As an independent test of the contact plasticity model, we show the plastically deformed surface \(h_{xy}^\prime\) obtained from the contact hardening model alongside AFM measurements before and after contact in Supplementary Fig. 9. Clearly, the contacting region is flattened in the experiments and the overall magnitude and location of the flattened patches is well-described by the contact hardening model.

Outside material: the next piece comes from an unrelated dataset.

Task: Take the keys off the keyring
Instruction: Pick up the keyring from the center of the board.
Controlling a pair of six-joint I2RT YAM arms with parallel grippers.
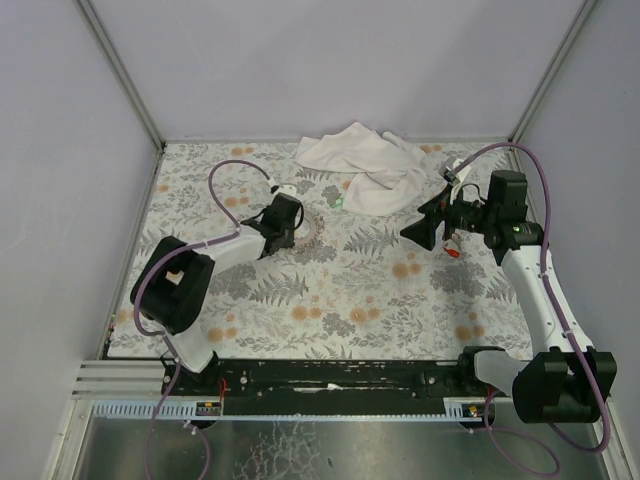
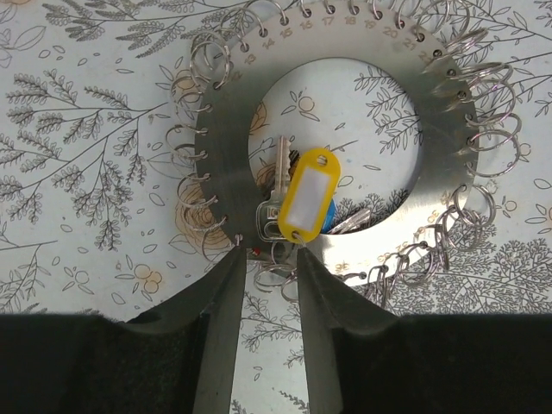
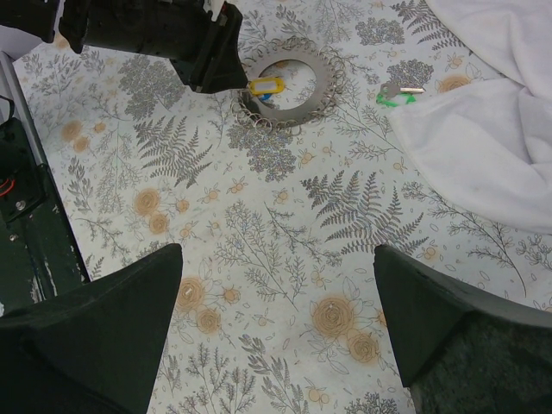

Next, we address the question if the nonlinearity in area vs. load is an effect of the sphere curvature. At low loads, the elastic contact of rough spheres behaves like the contact of a nominally flat rough surface (ref. 23 and blue lines Supplementary Fig. 10). To confirm this behavior for the contact hardening calculations, we calculate the contact of nominally flat, periodic surfaces for comparison. Because experimental surfaces are not periodic, we use synthetic, self-affine48 surfaces that were generated using a Fourier-filtering algorithm49 to avoid edge effects. The elastic deformation of the substrate is computed using the continuum Green’s function for periodic systems21,37,50. Red lines in Supplementary Fig. 10 shows the result of these calculations. There is no difference in the results obtained for nominally flat (solid lines) and curved (broken line) surfaces. Both cases show identical power-law scaling of area with load, demonstrating that the curvature of the interface does not change the macroscopic contact law.

Other materials

The demonstrated strain hardening contact mechanics does not only occur in PS. A 1.5 mm PMMA sphere was brought into contact with a rigidochromic coverslip. Like with the PS spheres, an AFM scan of the sphere surface was recorded prior to the contact experiment. The measured roughness profile, together with the elastic modulus measured using the method described above, was used as input for contact calculations (Supplementary Figs. 11 and 12). The results support the exact same conclusion that was drawn from the PS case: the real contact area can only be predicted by a mixture of long-range elasticity and short-range hardening.

Deviations from Amontons’ law were not only found for the PS spheres. Tests with PTFE, PMMA, and glass show (Supplementary Fig. 13) that both contact area and static friction grow sublinearly with the contact force.

Data availability

Data and code are available upon request from the authors.